NVIDIA Releases Nemotron 3.5 ASR: A 600M-Parameter Cache-Aware Streaming Model Transcribing 40 Language-Locales in Real Time

NVIDIA’s Nemotron Speech team has released Nemotron 3.5 ASR. It is a 600M-parameter streaming Automatic Speech Recognition (ASR) model. A single checkpoint transcribes 40 language-locales in real time. Punctuation and capitalization are built in natively. The model ships as open weights on Hugging Face. The license is OpenMDW-1.1. The architecture is a Cache-Aware FastConformer-RNNT.

What is Nemotron 3.5 ASR

Nemotron 3.5 ASR extends nvidia/nemotron-speech-streaming-en-0.6b to many languages. It adds prompt-based language-ID conditioning to the base model. That lets one 600M-parameter checkpoint cover 40 language-locales. No per-language model or model-swapping is required.

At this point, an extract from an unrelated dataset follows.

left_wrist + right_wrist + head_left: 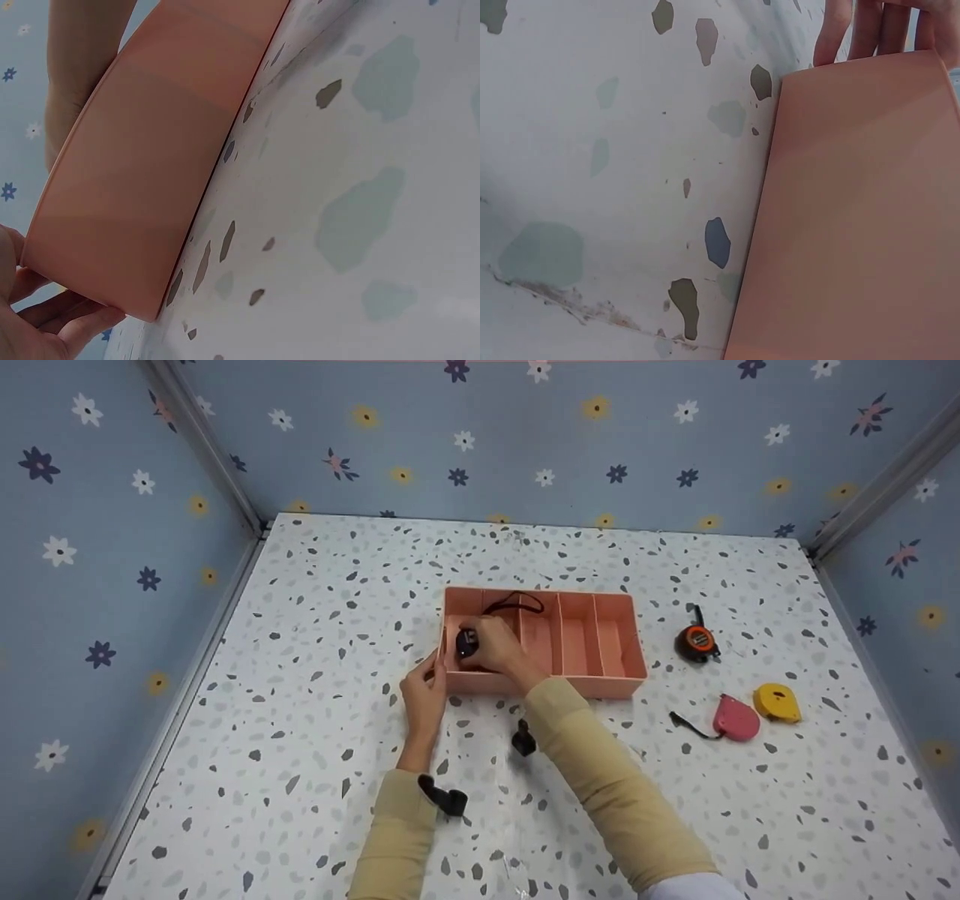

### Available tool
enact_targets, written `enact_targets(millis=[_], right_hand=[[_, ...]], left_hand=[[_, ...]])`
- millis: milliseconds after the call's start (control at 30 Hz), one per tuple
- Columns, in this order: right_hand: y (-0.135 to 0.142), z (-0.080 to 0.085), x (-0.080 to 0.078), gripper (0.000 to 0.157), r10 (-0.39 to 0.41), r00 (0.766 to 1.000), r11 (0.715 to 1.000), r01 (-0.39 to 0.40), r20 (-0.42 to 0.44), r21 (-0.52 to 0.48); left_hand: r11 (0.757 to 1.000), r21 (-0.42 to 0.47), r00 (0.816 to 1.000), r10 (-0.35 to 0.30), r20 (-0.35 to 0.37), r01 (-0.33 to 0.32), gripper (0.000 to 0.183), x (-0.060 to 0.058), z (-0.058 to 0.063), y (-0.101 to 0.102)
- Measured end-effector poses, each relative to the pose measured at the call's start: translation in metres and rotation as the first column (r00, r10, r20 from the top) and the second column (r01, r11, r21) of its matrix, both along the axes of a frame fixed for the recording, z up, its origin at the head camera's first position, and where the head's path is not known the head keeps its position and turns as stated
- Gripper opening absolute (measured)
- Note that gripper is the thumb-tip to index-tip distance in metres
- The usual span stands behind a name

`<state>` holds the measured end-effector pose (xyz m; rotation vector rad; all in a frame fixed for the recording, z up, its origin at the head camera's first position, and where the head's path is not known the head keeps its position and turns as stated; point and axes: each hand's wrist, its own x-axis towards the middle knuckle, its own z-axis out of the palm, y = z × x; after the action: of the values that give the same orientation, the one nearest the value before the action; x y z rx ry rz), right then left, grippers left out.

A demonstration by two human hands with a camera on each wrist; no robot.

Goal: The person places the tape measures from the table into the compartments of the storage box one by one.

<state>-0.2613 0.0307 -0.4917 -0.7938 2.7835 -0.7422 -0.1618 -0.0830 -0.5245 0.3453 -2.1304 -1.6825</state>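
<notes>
A salmon-pink divided box stands on the speckled table. My left hand grips its left end; in the left wrist view the thumb is near the rim and the fingertips lie against the end wall. Reaching over the front wall, my right hand holds a black tape measure inside the leftmost compartment. A black wrist strap loops across the dividers behind that hand. The front wall hides the tape measure from both wrist views.
Right of the box lie a black-and-orange tape measure, a pink one with a black strap, and a yellow one. Flowered blue panels enclose the table at the back and sides. Black wrist cameras sit by both sleeves.
</notes>
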Motion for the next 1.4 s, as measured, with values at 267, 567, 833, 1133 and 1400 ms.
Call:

The model targets two workloads. The first is low-latency streaming for live audio. The second is high-throughput batch transcription. Output is production-ready text with proper casing and punctuation. No separate punctuation-restoration step is needed.

How Cache-Aware FastConformer-RNNT Works

The model has two main pieces. The first is a Cache-Aware FastConformer encoder with 24 layers. FastConformer is an efficient evolution of the Conformer architecture. It uses linearly scalable attention. The second piece is an RNNT (Recurrent Neural Network Transducer) decoder. RNNT emits text frame by frame as audio streams in.

The “cache-aware” design is the efficiency lever. Buffered streaming re-processes overlapping audio windows at every step. That repeats the same work and adds delay. This model caches encoder self-attention and convolution activations instead. It reuses those cached states as new audio arrives. So each audio frame is processed exactly once, with no overlap. Compute and end-to-end latency both drop, without an accuracy penalty.

The Latency Knob: att_context_size

One inference setting controls the latency-accuracy tradeoff. It is the attention context size, att_context_size. Smaller context emits text sooner but sees less future audio. Larger context raises accuracy at higher latency.

The same checkpoint covers the full range. Settings map to chunk sizes of 80ms, 160ms, 320ms, 560ms, and 1.12s. For example, [56,0] gives an 80ms ultra-low-latency mode. The [56,13] setting gives 1.12s for highest accuracy. Teams pick the operating point at inference time, with no retraining.

Language Detection and Coverage

The 40 language-locales include English, Spanish, German, and French variants. They also cover Arabic, Japanese, Korean, Mandarin, Hindi, and Thai. Several other European and Nordic languages are included too.

Language conditioning works two ways. Setting target_lang to a known locale usually gives the best accuracy. Setting target_lang=auto lets the model detect the language itself. In auto mode, it emits a language tag after terminal punctuation. One deployment can then transcribe mixed-language traffic. No separate language-ID component is required.

Comparison

Fine-Tuning Results

Because the weights are open, teams can fine-tune for a language, domain, or accent. NVIDIA published a worked example on Greek and Bulgarian. It fine-tuned the base checkpoint with the same Cache-Aware FastConformer-RNNT recipe. Each clip carried a target_lang tag for language conditioning. Training data came from public corpora, including Granary, Common Voice, and FLEURS.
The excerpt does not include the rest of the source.